2013年末に、ウクライナ人は、EU加盟国になりたいという希望を明確に示しました。ウクライナ人は、「ユーロマイダン」を実施し、EUとの連合協定に署名しなかった親ロシア派の大統領ヴィクトル・ヤヌコビッチを追放しました。
2022年2月28日、ゼレンシキー大統領は、ウクライナのEU加盟申請書に署名し、3月1日には欧州議会がウクライナのEU加盟候補国の地位に関し決議しました。これは決定的な瞬間です。 独立から長い間、ウクライナのヨーロッパ統合を阻止してきたロシアは、影響力を失う可能性が高いです。
安全保障
ロシアがウクライナを攻撃したとき、ウクライナは、ヨーロッパ全体の安全を守る頼もしい盾になりました。私たちの国が今日得ている経験は計り知れないものです。勝利の後、EUの集団安全保障を最適化するためにそれを共有することができます。

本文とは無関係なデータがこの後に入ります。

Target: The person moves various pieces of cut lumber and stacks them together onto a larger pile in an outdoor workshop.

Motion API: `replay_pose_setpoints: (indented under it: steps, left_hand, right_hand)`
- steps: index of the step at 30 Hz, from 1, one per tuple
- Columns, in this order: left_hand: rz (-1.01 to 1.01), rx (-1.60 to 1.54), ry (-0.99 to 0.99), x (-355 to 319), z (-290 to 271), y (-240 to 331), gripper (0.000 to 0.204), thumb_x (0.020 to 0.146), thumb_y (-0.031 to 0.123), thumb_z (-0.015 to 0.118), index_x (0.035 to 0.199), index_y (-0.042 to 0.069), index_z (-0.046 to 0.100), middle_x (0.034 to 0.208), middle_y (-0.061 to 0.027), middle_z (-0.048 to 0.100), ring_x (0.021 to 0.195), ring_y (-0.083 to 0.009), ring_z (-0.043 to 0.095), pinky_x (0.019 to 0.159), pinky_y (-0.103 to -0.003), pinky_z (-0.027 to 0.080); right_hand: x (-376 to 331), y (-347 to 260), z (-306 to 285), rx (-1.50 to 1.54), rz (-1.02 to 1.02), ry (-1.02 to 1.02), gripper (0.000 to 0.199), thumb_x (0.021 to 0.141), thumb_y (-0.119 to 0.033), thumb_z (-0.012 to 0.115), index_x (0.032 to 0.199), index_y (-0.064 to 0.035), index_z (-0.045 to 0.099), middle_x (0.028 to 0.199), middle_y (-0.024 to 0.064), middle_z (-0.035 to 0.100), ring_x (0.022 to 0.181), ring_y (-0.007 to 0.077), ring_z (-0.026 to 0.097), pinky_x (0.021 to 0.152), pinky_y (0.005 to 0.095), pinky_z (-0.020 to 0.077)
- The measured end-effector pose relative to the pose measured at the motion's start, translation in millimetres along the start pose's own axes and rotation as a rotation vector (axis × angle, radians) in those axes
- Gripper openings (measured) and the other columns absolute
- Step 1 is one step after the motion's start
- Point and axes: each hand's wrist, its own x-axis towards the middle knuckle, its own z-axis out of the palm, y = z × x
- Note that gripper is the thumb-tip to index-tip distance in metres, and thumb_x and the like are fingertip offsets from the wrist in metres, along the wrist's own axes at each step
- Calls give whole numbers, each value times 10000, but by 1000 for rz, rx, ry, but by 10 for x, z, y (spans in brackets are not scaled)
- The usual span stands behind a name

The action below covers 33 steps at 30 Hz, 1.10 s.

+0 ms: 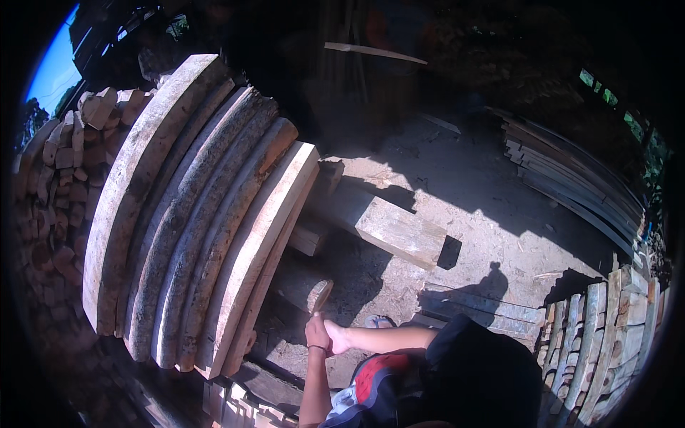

現在起きている戦争をきっかけに、EU諸国が安全保障へのアプローチを再検討し、予算を最適化しています。現在、ウクライナでの戦争はEUを統合し、EUは世界の舞台でより強力なプレーヤーになる可能性があります。
キエフ、2013年11月25日 写真:AFP
経済的要因
欧州連合は、再生可能エネルギー分野におけるウクライナ最大の経済パートナーです。ロシアの侵略も戦争も、そのパートナーシップに影響を与えることができません。2021年だけでウクライナは 、冶金産業、農産物、機械工業などの分野でEUへの輸出を1.5倍に増やしました。
また、ウクライナは商品の輸出だけでなく、昨年はIT分野の輸出が50億ドルを超えました。加えてウクライナは、ITのアウトソーシングやプログラマー雇用の魅力度では、東ヨーロッパ諸国の中で第1位にランクインしています。
2019年のウクライナのEUへの輸出額は191億ユーロでしたので、ウクライナは、EUとの経済および貿易関係に大きな可能性を秘めています。ウクライナは、ヨーロッパで最も肥沃な土壌の一つであるチョルノーゼム(黒土)を、世界の30%保有しています。
エネルギーとリソース
ノルドストリームを通じてEUにガスを供給しようとするロシアの全ての試みにもかかわらず、EUへ供給されるロシアのガスの最も重要な通過国が、ウクライナです。ウクライナはヨーロッパで最大の電力生産国の1つです。その電力システムは、欧州電力系統運用者ネットワークと部分的に統合されています。ウクライナは、EUの4つの加盟国(ハンガリー、ポーランド、ルーマニア、スロバキア)に電力を供給しています。
さらに、欧州連合の国々は、ウクライナの豊富な天然ガスとシェールガス、リチウム、チタン鉱石を必要としています。ウクライナは、同時に、原材料の抽出・加工、およびバリューチェーンのさらなる構築におけるパートナーになることに関心を持っています。